-- Try it --
Which lines below mention "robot"? Pick each one out.

(Extracted data entries)
-=-=-

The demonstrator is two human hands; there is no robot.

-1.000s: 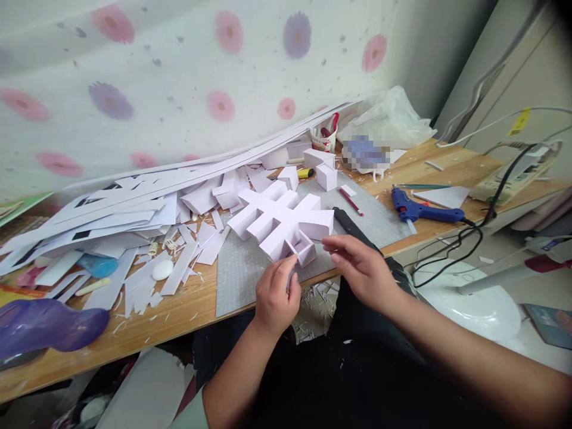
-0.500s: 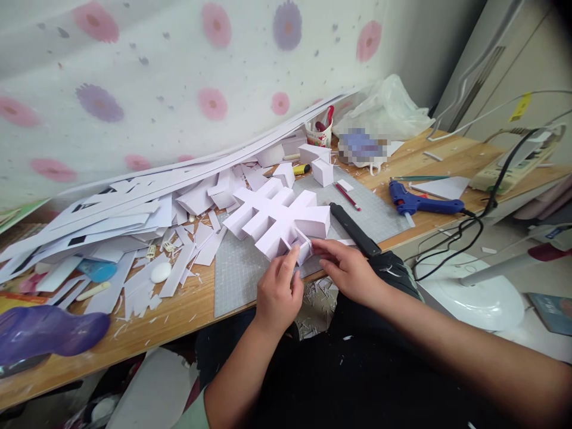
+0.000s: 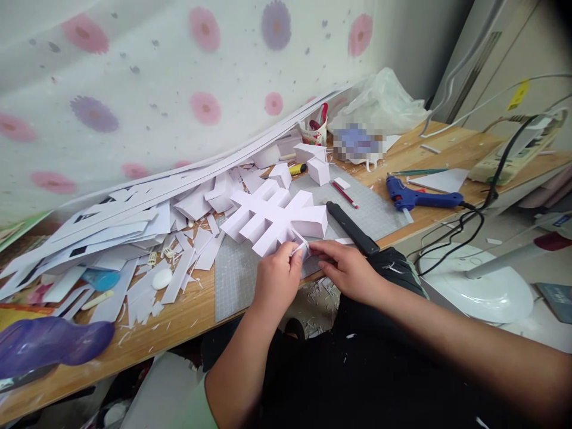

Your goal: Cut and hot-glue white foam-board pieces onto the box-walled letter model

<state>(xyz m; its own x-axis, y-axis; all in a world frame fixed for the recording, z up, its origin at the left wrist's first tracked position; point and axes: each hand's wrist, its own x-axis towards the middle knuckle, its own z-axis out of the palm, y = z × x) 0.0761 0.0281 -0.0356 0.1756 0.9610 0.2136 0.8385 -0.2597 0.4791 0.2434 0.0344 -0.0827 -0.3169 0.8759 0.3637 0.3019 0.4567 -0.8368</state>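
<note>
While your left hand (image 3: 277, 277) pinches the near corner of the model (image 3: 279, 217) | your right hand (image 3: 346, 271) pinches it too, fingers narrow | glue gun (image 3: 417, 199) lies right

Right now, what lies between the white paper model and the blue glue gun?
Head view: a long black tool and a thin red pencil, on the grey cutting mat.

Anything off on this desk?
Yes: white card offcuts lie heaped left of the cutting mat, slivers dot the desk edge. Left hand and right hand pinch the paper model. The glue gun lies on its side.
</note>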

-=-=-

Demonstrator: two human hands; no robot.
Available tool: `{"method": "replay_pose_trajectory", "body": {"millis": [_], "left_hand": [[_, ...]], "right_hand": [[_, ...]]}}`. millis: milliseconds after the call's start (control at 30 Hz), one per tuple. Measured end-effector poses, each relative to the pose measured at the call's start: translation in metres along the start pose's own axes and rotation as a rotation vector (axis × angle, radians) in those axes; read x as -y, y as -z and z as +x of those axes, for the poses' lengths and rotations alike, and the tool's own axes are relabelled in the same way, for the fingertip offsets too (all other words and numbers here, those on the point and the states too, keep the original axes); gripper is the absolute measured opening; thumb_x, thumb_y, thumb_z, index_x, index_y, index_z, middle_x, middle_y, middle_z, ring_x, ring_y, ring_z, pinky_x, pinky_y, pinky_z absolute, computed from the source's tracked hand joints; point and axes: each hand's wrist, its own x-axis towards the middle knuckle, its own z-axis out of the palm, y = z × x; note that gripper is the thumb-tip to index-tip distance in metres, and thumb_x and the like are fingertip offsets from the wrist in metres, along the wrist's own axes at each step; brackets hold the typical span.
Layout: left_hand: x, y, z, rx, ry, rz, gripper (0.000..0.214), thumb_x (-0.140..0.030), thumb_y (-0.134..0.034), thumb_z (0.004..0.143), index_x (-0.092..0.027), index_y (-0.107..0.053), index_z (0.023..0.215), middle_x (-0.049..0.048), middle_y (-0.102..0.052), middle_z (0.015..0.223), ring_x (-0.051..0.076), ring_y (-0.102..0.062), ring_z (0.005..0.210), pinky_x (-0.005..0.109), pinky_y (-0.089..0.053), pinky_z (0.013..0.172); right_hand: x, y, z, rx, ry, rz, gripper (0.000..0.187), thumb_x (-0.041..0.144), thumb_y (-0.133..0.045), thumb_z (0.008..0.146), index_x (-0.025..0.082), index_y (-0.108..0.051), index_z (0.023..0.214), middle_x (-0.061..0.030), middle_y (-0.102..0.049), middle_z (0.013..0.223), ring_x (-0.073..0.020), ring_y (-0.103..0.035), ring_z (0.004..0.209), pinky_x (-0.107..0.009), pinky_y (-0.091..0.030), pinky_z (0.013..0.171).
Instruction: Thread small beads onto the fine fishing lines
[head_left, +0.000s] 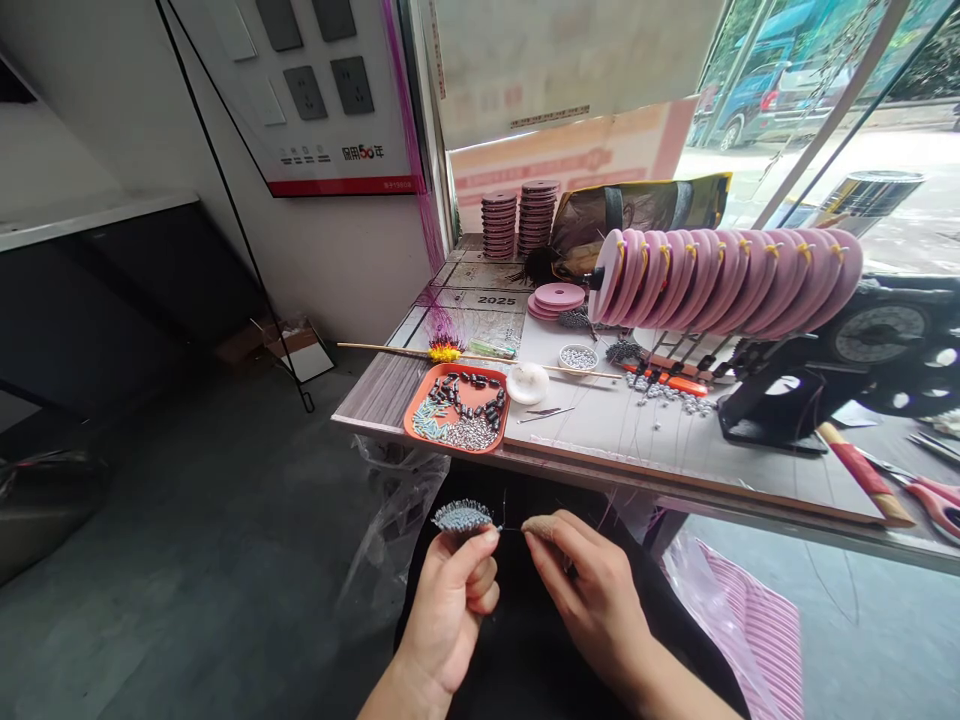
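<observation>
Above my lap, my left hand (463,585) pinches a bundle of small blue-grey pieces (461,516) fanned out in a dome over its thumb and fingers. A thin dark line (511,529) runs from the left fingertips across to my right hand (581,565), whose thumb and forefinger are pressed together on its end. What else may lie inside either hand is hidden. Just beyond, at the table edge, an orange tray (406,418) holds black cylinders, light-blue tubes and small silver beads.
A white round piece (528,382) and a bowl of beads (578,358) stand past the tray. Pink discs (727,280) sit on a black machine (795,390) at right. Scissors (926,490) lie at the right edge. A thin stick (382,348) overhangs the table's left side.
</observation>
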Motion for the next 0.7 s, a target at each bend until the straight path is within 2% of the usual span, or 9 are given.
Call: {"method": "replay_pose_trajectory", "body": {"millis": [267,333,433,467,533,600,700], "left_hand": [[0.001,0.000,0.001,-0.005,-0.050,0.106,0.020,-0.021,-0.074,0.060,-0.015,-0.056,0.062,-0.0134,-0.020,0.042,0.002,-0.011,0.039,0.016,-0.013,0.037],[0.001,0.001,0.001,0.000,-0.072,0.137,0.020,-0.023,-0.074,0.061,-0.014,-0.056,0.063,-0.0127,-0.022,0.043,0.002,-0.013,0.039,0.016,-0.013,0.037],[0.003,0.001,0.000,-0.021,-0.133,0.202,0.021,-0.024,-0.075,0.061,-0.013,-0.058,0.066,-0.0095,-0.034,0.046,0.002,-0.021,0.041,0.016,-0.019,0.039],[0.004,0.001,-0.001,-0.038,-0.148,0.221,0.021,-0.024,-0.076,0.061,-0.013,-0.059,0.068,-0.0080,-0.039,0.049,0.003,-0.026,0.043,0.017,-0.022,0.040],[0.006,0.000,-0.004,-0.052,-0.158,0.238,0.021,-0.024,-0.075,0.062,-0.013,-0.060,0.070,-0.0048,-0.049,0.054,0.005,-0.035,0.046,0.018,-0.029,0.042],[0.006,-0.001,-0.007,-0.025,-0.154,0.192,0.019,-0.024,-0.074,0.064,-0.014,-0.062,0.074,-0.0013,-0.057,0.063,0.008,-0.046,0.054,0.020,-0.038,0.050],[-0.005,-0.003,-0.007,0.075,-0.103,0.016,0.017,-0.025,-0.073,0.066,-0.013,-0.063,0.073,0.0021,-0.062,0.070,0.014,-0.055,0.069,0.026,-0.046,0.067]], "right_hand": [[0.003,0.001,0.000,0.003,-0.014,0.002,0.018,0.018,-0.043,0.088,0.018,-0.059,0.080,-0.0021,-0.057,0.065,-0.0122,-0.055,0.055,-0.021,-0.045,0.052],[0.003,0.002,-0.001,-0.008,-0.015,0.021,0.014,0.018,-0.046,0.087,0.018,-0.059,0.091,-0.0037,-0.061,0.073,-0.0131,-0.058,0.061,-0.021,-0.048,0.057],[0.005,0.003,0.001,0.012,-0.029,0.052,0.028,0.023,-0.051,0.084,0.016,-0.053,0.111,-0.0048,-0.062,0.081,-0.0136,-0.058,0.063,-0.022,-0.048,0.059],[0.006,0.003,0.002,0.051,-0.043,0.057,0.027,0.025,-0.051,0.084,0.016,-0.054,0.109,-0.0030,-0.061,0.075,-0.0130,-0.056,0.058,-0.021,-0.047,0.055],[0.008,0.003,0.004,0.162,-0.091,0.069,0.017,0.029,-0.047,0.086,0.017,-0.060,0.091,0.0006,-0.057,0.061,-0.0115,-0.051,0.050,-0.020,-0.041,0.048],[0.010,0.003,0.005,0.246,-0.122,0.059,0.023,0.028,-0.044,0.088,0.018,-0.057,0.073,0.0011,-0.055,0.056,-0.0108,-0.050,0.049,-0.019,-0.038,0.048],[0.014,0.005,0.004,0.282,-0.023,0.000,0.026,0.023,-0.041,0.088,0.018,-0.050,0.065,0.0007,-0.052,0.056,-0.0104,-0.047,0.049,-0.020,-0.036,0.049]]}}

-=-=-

-- Exercise answer --
The demonstrator is two human hands; there is no robot.
Demonstrator: two human hands; no robot.

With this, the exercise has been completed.